FBI Director Chris Wray told the Senate panel that the actions of the agents who botched the investigation are inexcusable, and he announced that one of the agents “no longer works for the bureau in any capacity.” “I’m deeply and profoundly sorry,” Wray said. Wray faced sharp questioning from senators about why FBI agents who botched the probe were never prosecuted for their misconduct.
“The actions and inactions of the FBI employees detailed in (the Inspector General’s) report are totally unacceptable,” Wray said. “These individuals betrayed the core duty that they have of protecting people. They failed to protect young women and girls from abuse.”
Olympic gymnasts Simone Biles, McKayla Maroney, Maggie Nichols, and Aly Raisman told the Senate they knew of other young girls who were assaulted by Larry Nassar in the 18 months after the FBI was first formally told of the abuse
Biles, the most decorated gymnast of all time, stunned the Tokyo Games in July when she dropped out of the team competition following a poor opening vault and then decided not to defend her all-around crown. Biles returned to competition a few days later to win a Bronze medal in the individual balance beam contest.

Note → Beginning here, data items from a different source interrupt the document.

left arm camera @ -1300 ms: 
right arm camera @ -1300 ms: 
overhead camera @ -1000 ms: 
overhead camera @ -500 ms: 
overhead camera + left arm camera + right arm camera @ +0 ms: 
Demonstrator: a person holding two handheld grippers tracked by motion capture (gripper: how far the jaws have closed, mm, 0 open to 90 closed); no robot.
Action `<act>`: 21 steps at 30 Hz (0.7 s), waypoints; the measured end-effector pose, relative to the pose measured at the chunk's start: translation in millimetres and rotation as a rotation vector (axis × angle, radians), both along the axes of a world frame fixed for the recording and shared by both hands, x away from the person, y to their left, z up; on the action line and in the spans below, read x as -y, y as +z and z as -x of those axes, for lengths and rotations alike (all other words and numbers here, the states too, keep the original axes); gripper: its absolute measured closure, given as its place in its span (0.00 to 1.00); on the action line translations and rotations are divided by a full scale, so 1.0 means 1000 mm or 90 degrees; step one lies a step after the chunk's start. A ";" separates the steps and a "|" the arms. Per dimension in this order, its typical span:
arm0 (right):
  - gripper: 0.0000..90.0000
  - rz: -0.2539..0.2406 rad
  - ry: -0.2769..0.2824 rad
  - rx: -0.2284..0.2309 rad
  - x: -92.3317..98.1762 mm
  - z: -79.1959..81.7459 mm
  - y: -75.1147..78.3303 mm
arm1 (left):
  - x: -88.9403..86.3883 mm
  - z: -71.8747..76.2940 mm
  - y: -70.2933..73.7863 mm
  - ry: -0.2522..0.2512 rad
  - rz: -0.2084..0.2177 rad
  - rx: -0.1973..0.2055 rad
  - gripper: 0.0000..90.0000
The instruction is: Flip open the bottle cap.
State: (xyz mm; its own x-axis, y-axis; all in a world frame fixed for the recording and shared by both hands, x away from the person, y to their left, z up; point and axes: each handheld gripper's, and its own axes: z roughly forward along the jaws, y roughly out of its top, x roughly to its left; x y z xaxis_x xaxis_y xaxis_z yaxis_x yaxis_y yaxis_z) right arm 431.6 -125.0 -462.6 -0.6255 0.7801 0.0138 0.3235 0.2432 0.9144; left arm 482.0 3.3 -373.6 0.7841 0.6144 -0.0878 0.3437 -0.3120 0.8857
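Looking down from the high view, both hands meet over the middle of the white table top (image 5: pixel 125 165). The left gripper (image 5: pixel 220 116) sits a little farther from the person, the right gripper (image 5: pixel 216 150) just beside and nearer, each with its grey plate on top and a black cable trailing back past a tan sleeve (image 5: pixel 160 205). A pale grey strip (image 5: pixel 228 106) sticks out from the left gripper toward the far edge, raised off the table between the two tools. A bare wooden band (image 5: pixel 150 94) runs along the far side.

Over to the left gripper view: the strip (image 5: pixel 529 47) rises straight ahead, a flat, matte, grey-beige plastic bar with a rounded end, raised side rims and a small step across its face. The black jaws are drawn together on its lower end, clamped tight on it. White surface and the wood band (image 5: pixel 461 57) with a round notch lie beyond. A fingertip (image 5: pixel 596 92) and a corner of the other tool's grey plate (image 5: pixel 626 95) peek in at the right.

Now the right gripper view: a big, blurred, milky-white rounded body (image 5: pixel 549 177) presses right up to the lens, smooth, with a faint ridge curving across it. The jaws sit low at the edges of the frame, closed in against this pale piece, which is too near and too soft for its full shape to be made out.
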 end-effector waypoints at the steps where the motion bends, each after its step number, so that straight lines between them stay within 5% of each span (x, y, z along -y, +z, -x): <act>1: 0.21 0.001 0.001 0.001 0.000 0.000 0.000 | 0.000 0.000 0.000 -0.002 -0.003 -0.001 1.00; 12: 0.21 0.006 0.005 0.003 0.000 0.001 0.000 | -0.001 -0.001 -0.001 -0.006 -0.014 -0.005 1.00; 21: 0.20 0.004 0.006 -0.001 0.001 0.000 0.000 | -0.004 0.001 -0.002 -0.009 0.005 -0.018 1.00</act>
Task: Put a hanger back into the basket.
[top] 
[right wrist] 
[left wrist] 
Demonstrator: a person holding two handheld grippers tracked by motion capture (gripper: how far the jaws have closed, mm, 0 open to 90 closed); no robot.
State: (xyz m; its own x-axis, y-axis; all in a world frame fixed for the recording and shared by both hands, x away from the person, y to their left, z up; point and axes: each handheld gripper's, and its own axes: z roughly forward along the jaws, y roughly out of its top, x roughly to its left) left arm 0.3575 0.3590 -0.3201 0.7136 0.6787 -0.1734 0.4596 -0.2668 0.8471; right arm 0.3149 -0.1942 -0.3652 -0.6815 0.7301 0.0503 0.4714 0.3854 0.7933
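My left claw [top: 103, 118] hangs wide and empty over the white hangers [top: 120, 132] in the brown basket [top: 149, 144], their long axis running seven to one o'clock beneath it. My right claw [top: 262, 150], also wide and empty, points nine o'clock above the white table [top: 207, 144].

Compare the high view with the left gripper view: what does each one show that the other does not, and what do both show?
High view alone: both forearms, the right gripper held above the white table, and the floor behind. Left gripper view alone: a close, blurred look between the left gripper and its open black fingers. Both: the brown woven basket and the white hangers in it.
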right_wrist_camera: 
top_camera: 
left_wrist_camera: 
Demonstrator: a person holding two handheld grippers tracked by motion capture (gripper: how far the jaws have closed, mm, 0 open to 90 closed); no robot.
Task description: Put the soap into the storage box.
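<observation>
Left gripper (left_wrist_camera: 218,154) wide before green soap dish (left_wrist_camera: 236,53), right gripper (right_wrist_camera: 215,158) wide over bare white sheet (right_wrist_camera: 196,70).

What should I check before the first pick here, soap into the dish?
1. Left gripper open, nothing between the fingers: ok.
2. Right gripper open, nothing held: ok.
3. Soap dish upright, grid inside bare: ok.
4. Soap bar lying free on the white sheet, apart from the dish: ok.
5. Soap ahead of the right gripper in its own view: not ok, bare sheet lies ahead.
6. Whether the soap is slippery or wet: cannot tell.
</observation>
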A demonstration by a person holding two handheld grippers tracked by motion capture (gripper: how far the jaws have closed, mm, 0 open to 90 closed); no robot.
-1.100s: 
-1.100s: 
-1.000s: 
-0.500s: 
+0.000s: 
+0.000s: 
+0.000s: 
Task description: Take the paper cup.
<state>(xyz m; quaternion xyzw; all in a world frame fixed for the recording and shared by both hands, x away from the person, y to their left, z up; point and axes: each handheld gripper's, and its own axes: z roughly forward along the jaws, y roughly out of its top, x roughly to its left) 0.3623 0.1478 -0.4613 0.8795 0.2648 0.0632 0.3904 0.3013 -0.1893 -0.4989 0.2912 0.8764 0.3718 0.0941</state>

“I believe without a doubt that the circumstances that led to my abuse and allowed it to continue are directly the result of the fact that the organisations created by Congress to oversee and protect me as an athlete, USA Gymnastics and the United States Olympic and Paralympic Committee, failed to do their jobs,” Biles told the Senate.
The FBI’s investigation into Nassar started in July 2015, after USA Gymnastics President and CEO Stephen Penny reported the allegations to the FBI’s Indianapolis field office and provided agents with the names of three victims willing to be interviewed.
That office, then led by Special Agent in Charge Jay Abbott, did not formally open an investigation. The FBI only interviewed one witness months later in September 2015, and failed to formally document that interview until February 2017 – well after the FBI had arrested Nassar on charges of possessing sexually explicit images of children in December 2016.
When the interview was finally documented in 2017 by an unnamed supervisory special agent, the report was filled with “materially false information and omitted material information,” Horowitz’s report determined. The FBI Indianapolis office failed to share the allegations with state or local law enforcement agencies.
“It is not only that the FBI failed to do its job, systematically and repeatedly. It is also the cover-up – the cover-up that occurred when FBI agents made materially false statements and deceptive omissions,” Senator Richard Blumenthal said, adding that the Justice Department has declined to prosecute the agents.
“My hope is that the Department of Justice, which was invited today and has declined to appear, will match your courage by explaining why those lies by FBI agents did not lead to criminal prosecution.”
Horowitz also said that Abbott, who retired from the FBI in 2018, had violated the FBI’s conflict of interest policy by discussing a possible job with the US Olympic Committee while he was involved with the Nassar investigation.
Neither Abbott nor the other unnamed supervisory special agent who botched the Nassar probe were prosecuted for their actions. The FBI previously called Abbott’s behaviour “appalling” and said the supervisory special agent remains with the FBI but is no longer a supervisor and is “not working on any more FBI matters”.
A lawyer for Abbott previously said in a statement he is thankful to prosecutors for bringing Nassar to justice. Nassar, who had been the main doctor for Olympic gymnasts, was sentenced in federal court in 2017 to 60 years in prison on charges of possessing child sex abuse material.
The following year, he was also sentenced up to 175 years and up to 125 years, respectively, in two separate Michigan courts for molesting female gymnasts under his care. Prosecutors have estimated he sexually assaulted hundreds of women.
A former US Olympics coach with ties to Nassar, John Geddert, killed himself in February, hours after being charged with human trafficking, sexual assault and running a criminal enterprise.